Published 15/09/2017, 12:54 pm
Updated 06/07/2021, 05:05 pm

Originally published by AxiTrader

Welcome to the Forex Today column.

In it, I'll be trying to add a bit more colour and a lot more charts than I do in my broader overnight Market Wrap I do first thing every morning to set myself and my trading up for each day and each week.

RECAP

So far markets are taking the news that North Korea has undertaken another provocative missile test over Japan with relative calm. The yen has only gained 0.26% since 7am with USD/JPY resting at 109.92 and off the low around 109.50. Likewise, USD/CHF is only down 0.17%.

That's not no reaction. But it is certainly more muted than we have seen recently and likely reflects trader’s expectations that the only response from Japan, the US, or the global community will be more rhetoric - not military.

That North Korean leader Kim Jong-un is trying to goad the US into what the DPRK sees as a humiliating backdown, or a direct confrontation with the Chinese, seems clear.
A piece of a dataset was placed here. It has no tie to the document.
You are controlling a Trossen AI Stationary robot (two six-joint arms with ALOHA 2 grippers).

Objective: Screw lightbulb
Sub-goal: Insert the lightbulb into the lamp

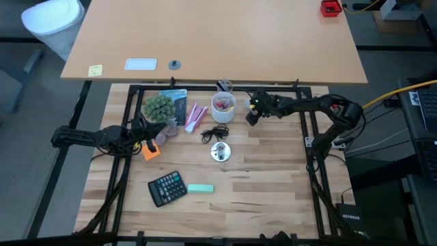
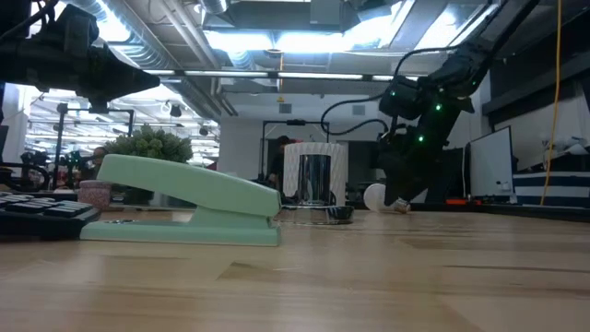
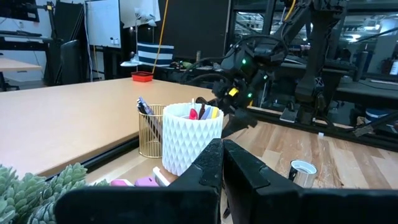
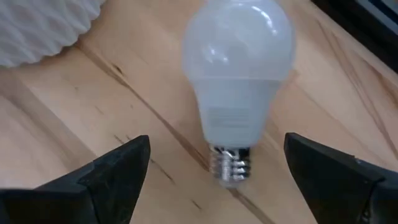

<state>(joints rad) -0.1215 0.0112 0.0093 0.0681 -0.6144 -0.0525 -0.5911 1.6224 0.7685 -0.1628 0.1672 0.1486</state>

What the end result is and how the globe ultimately deals with the prospect of this rogue nation acquiring technology that can then be on-sold and increase nuclear proliferation is less certain.

For the moment though traders in early Asia are taking a fairly sanguine outlook.

HERE'S A DEEPER DIVE - IN A LITTLE MORE DETAIL AND WITH A FEW CHARTS

Sterling was the big mover last night after the BoE meeting, decision and signal that rates are going higher.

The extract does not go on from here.